Malsch argued that Massachusetts case is different because the distributors advertised their guns directly to cartels — something he said the defendants here didn’t do. 

Jon Lowy, another attorney for Mexico, complained that the defendants characterized that case as “nearly identical” to this one when the Massachusetts district court dismissed it, and yet pointed out slight differences after the First Circuit remanded it on appeal. 

Mexico has achieved standing because it has stated plausible claims, Lowy argued. Claims don’t have to be “probable” for a court to take them up. They must only be plausible. 

Malsch said the red flags Mexico pointed to are legal non-starters for a case in the United States. 

“It can’t be a red flag just to sell a firearm that’s legal in the U.S.,” he said. “It’s legal to sell more than one gun at a time. That isn’t an indicator of trafficking.”

But Mexico's argument was about more than the simple sale of a firearm, Lowy argued. In a six-month span, some buyers returned to stores more than 15 times, purchasing multiple weapons each time. 

“Any reasonable person would think, ‘Why do you need 10 assault weapons and a sniper rifle?’” he told the judge. 

Mexico claims that around 47 guns traceable to the defendants are recovered from Mexican crime scenes every year. Malsch called that a “drop in the bucket” that would “not change the dynamic in Mexico in any way" — even if the Arizona businesses were to be curtailed. 

Shadowen called that a misinterpretation of the situation. He cited academic studies from the complaint, which found that for every gun recovered at a crime scene in Mexico, anywhere from 18 to 45 guns were trafficked across the border. By that math, the number per year isn’t 47 — it's between 846 and 2,115.

“Those aren’t the numbers they were talking about,” Shadowen said of the defendants. He argued that if the retailers stood at the border and directly handed 2,000 guns to cartels, “nobody would call that a drop in the bucket.” 

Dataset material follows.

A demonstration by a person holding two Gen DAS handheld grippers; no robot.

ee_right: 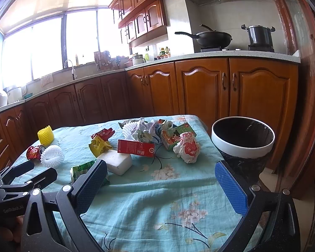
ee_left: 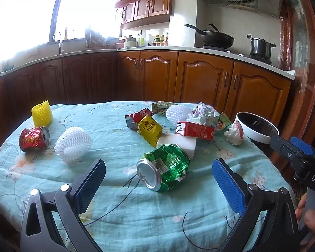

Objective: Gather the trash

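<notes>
Both empty: left gripper (ee_left: 158, 180) spread wide just short of the crushed green can (ee_left: 164, 166), right gripper (ee_right: 160, 180) likewise apart; first pickup looks pending, close on can, carry past it to bin (ee_right: 242, 147) beyond table edge.

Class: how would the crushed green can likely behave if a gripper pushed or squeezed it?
The green can lies on its side, so a push might roll it, unevenly given its dents. Already crumpled, it probably gives further under squeezing. It is likely light.
</notes>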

Mexico has accused the retailers of negligence, public nuisance and racketeering for what it argues is the retailers' role in cross-border gun trafficking. In addition to monetary damages, the country has asked the court to appoint monitors for up to 10 years to modify and oversee the stores' sales practices. 

The gun-store defendants, on the other hand, say monitors won’t make any difference for gun violence in Mexico. 

Judge Marquez didn’t indicate on Thursday when she’d rule, instead suggesting that the court wait to see if the U.S. Supreme Court takes up Mexico’s case in Massachusetts. The defendants say she should. Mexico disagrees.